- Exercise details -
Which lines of the data include the string "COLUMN"? List them all.

── Given information

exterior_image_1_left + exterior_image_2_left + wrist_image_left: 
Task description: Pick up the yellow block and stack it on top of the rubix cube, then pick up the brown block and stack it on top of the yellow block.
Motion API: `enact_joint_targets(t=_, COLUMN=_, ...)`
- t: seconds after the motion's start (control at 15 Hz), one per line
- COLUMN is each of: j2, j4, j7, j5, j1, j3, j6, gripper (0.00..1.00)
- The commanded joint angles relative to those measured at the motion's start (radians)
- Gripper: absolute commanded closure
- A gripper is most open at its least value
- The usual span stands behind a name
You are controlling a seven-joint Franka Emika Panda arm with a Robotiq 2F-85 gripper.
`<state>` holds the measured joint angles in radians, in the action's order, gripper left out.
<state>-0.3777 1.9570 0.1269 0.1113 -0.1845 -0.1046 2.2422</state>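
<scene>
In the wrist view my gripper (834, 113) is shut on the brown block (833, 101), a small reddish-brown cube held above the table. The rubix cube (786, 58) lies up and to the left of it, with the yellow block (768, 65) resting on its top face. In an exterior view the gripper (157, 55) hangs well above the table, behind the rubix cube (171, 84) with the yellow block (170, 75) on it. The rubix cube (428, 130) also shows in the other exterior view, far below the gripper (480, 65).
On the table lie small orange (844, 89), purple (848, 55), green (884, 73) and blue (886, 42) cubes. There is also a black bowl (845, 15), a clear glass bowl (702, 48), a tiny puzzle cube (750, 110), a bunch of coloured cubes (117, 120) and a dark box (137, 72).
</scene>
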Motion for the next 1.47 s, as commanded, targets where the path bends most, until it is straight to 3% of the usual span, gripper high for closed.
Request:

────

- Response below -
Motion API: `enact_joint_targets(t=_, COLUMN=_, ...)`
- COLUMN is each of: j2, j4, j7, j5, j1, j3, j6, gripper (0.00..1.00)

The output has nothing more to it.